The party’s chairwoman Frauke Petry, was joined on stage at a press conference in Berlin by co-chairman Jörg Meuthen, plus Alexander Gauland and Alice Weidel, the two lead candidates in the election.

Weidel opened the conference by saying that the AfD wanted to “be a constructive force in the opposition.” Gauland followed up by saying that the AfD wanted to “bring a proper debating culture back to the Bundestag.”

But then it came Petry’s turn to speak.

The party chairwoman said that the party had to confront its internal divisions. She then announced that she would not join the AfD faction in the Bundestag.

"I decided after careful reflection that I will not sit with the (AfD) parliamentary group" in the Bundestag, Petry told a press conference alongside other key figures in the party before abruptly leaving the room.

Petry won a direct mandate in Sunday's election and said she would still serve as an MP.

A flustered Meuthen could only tell reporters that "we hadn't agreed to that and I apologize to the press conference."

On Sunday evening Petry had harshly criticized how Weidel and Gauland had run the election campaign, saying their abrasive style had put middle class voters off the party.

Petry was for a long time the telegenic face of the far-right party, but lost influence earlier this year when she tried to steer it towards a more moderate position.

During election campaigning in recent weeks Gauland and Weidel repeatedly became the centre of media due to statements and leaks which broke long-standing taboos in German society.

The 76-year-old Gauland told supporters on the campaign trail that it was time for Germany to be proud of the achievements of its soldiers in two world wars.

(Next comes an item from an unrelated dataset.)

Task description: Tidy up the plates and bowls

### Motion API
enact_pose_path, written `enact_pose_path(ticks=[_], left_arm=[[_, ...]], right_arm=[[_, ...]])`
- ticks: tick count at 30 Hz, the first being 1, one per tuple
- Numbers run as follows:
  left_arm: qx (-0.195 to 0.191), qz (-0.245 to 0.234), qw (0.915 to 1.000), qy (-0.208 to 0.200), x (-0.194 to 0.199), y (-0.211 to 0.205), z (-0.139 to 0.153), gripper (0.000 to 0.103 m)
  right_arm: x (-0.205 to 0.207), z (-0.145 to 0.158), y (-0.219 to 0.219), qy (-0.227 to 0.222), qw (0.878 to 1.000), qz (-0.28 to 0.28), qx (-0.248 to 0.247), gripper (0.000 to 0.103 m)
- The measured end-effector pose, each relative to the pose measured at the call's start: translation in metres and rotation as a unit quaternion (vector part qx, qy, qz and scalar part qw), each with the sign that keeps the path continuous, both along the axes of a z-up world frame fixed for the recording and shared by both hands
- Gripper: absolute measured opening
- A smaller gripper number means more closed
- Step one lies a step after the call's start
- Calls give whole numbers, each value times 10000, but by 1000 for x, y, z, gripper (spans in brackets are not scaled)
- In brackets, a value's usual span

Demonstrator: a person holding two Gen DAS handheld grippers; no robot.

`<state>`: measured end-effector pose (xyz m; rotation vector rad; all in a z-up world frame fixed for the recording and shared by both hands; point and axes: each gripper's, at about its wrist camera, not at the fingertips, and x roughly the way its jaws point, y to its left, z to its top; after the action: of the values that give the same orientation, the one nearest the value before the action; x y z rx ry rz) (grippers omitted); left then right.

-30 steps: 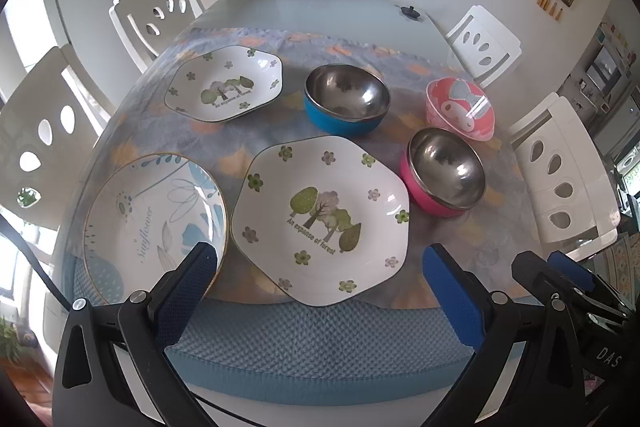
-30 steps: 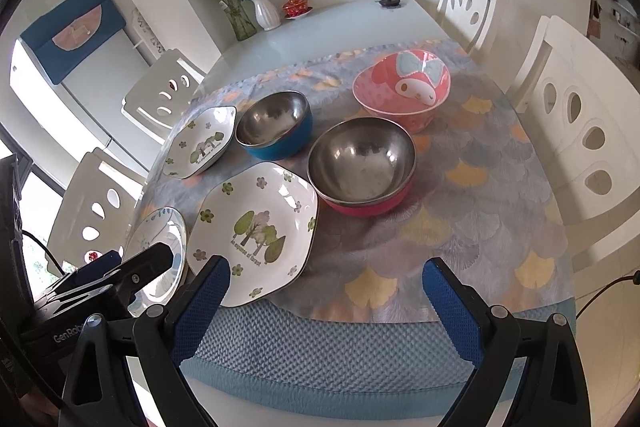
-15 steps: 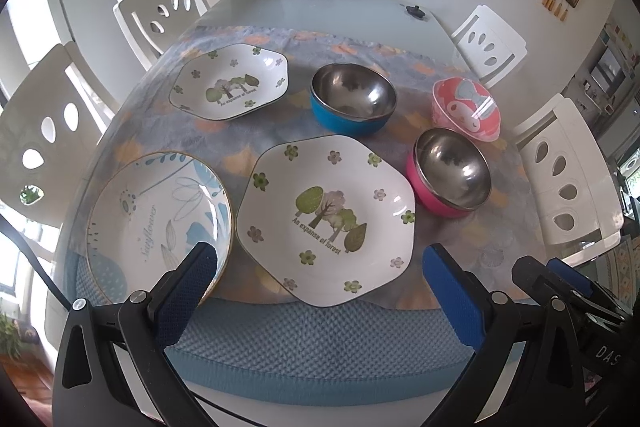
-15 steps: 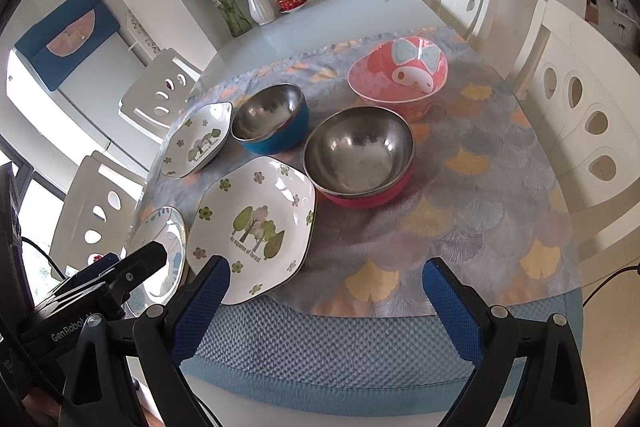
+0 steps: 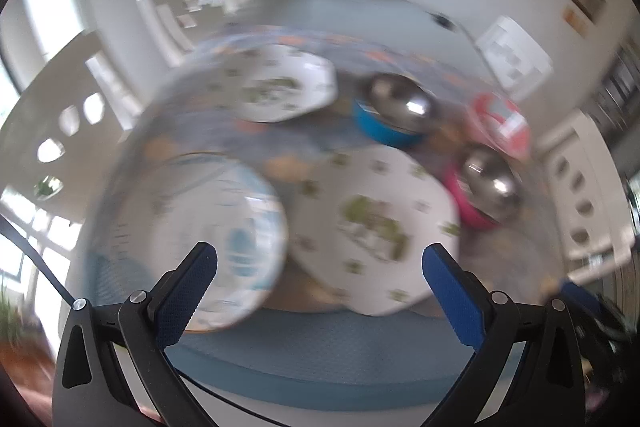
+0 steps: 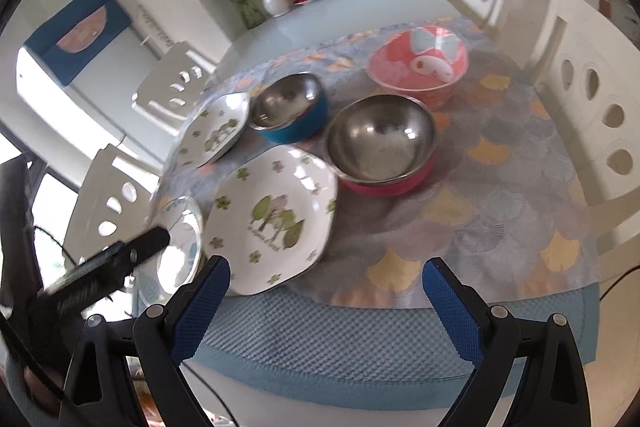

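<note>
**Round plate sits under my left gripper, hexagonal plate between the two**

My left gripper (image 5: 320,281) is spread wide and holds nothing; its view is smeared by motion blur, so I read fine detail from the right wrist view instead. Just ahead of its left finger lies the round white plate with blue leaf print and gold rim (image 5: 208,239), at the near left edge of the worktop (image 6: 500,227). Beside it to the right, nearly touching, lies the large white hexagonal plate with green tree print (image 6: 276,215). My right gripper (image 6: 326,283) is also wide open and empty, and the hexagonal plate lies ahead and to its left, its near corner close to the left finger. The pink-sided steel bowl (image 6: 380,143) stands farther ahead of the right gripper.

I judge the left gripper nearer the round plate, the right better placed for the bowls. Both plates lie flat, so a rim pinch from the near edge seems called for.
</note>
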<state>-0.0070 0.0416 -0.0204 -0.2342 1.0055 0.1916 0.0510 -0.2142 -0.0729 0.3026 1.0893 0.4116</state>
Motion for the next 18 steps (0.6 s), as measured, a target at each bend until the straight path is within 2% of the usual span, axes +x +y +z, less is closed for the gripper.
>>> enact_pose_path(ticks=[4, 7, 9, 11, 14, 15, 16, 17, 18], left_arm=[[-236, 552, 9982, -19, -19, 60, -13, 103], [24, 634, 9980, 23, -38, 98, -21, 103], [369, 570, 9977, 76, -44, 118, -25, 103], [485, 516, 9975, 48, -43, 134, -27, 103], [233, 395, 9989, -35, -34, 158, -40, 103], [126, 361, 9993, -7, -29, 164, -46, 103], [56, 311, 9995, 29, -24, 168, -53, 103], [-10, 223, 9997, 97, -19, 172, -62, 103], [-61, 100, 9997, 204, -14, 175, -70, 103]], right_arm=[[-15, 5, 41, -127, 9947, 1005, 160, 97], [-21, -2, 73, -6, 9828, 1766, 531, 96], [-17, -12, 87, 246, 9787, 1902, 725, 91], [-13, -23, 102, 471, 9765, 1888, 925, 88], [-7, -46, 123, 862, 9732, 1682, 1314, 85], [-5, -59, 134, 1113, 9711, 1560, 1420, 80], [-3, -68, 139, 1306, 9686, 1511, 1481, 67], [-3, -83, 150, 1655, 9626, 1472, 1559, 61], [-4, -96, 160, 1943, 9569, 1427, 1622, 60]])
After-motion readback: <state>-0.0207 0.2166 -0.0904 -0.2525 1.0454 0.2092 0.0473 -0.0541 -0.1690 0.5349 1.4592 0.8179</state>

Meanwhile Welt am Sonntag published an email reportedly written by Weidel in 2013, in which she claimed that Chancellor Angela Merkel and her government were “pigs who are nothing other than puppets of the allied powers.”

“It is their task to keep the German people down by creating civil war in urban areas by flooding them with foreigners,” the email stated.

After the surprise election result on Sunday the AfD will become the third largest party in parliament. It is the first time in over six decades that a party further to the right than Merkel's CDU will be represented at the federal level.

It now remains to be seen whether Petry has support among the over 90 new AfD parliamentarians.

Hours after her dramatic announcement, four AfD local MPs said they were leaving party ranks and forming their own group in the state parliament of Mecklenburg-Pomerania.

Weidel, meanwhile, has called on Petry to lay down her post as party chairwoman and then to leave the party altogether. She also revealed that Petry had not spoken to either her nor Gauland "for months" even though the duo were the leading faces of the AfD's campaign.